Beginning as an egg, tomato clownfish will take about one week to hatch and become larvae. After hatching, larvae will drift for about 16 days in plankton-rich waters. At the end of this drifting journey, the larvae will look for anemones of their own to inhabit. Their development from there depends upon social roles. A juvenile will only develop into a sexually mature male if this role in the anemone is not already filled. When the female of the anemone is absent, the largest mature male will then change into the sexually mature female.
Damselfishes that live in anemones have biological attributes that help them to live in this unique environment. As they mature, they gain a special mucus coat that has specific chemicals that counter the anemone's sting.
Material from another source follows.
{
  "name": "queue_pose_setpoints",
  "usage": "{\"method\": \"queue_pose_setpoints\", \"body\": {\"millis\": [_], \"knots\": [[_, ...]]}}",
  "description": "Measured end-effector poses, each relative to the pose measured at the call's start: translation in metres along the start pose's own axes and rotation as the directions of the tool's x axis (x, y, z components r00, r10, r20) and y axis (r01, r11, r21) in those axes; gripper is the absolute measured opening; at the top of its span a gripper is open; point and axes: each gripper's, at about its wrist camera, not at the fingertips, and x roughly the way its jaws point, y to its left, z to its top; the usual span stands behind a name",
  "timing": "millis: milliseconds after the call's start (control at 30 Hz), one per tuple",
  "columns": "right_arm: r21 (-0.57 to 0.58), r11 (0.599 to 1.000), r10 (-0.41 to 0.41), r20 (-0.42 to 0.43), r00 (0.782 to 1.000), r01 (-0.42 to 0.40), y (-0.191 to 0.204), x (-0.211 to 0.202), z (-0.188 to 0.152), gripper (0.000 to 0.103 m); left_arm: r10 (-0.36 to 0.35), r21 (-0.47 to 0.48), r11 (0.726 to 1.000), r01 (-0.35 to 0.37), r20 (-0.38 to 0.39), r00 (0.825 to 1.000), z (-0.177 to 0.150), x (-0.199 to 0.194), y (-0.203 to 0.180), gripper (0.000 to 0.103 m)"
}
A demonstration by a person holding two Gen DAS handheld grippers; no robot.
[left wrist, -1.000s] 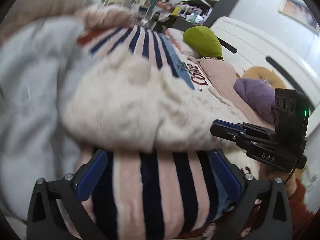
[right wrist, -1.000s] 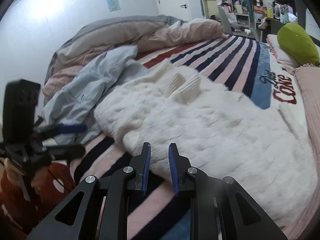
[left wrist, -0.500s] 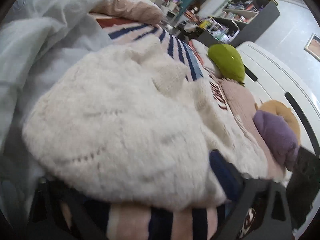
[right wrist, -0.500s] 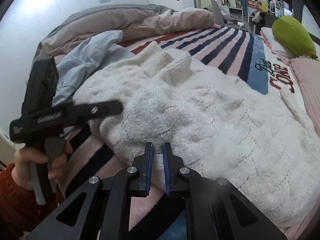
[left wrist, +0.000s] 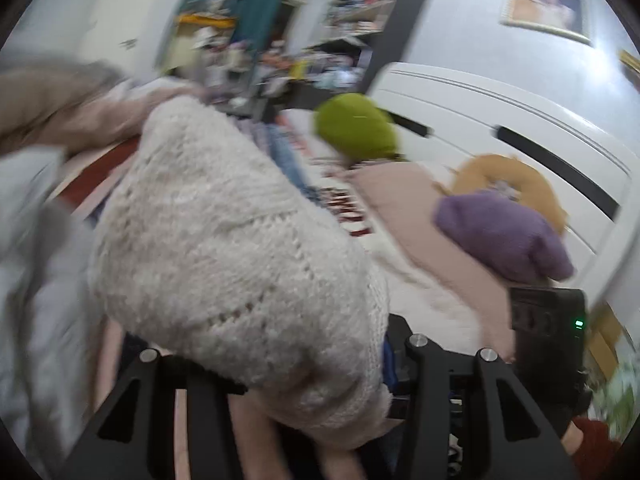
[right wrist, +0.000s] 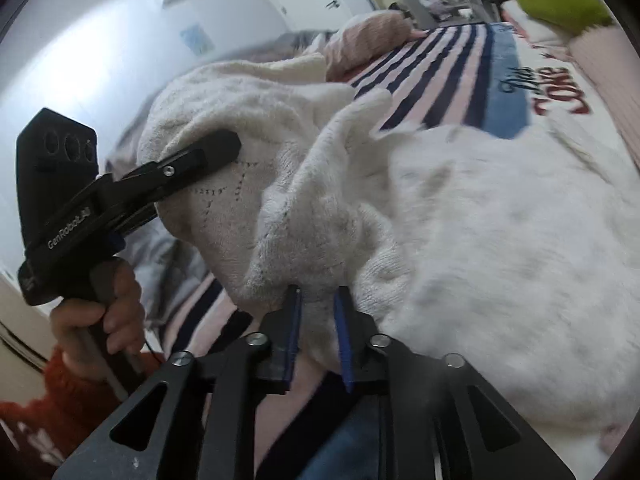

These fishes are also known to have a special swimming pattern that helps them to survive in the anemone.
According to Wickler (1963), Amphiprion frenatus, like other anemonefishes, is not immune to the anemone, but instead stimulates the nematocysts (stinging cells) to fire. If these fish choose to live outside of an anemone, they usually take up residence in coral branches.
It is possible to make a general guess at the age of tomato clownfish by the stripes on their bodies. When young, these fish will have more white stripes on their hind regions. However, not all individuals lose the juvenile pattern as they mature.
- Allen, G. 1997. Marine Fishes of Tropical Australia and South-East Asia. Perth, Western Australia: Western Australian Museum.
- Myers, R. 1999. Micronesian Reef Fishes: A Field Guide for Divers and Aquarists. Territory of Guam: Coral Graphics.
- Wickler, W. 1963. The Marine Aquarium. Stuttgart: T.F.H. Publications, Inc Ltd..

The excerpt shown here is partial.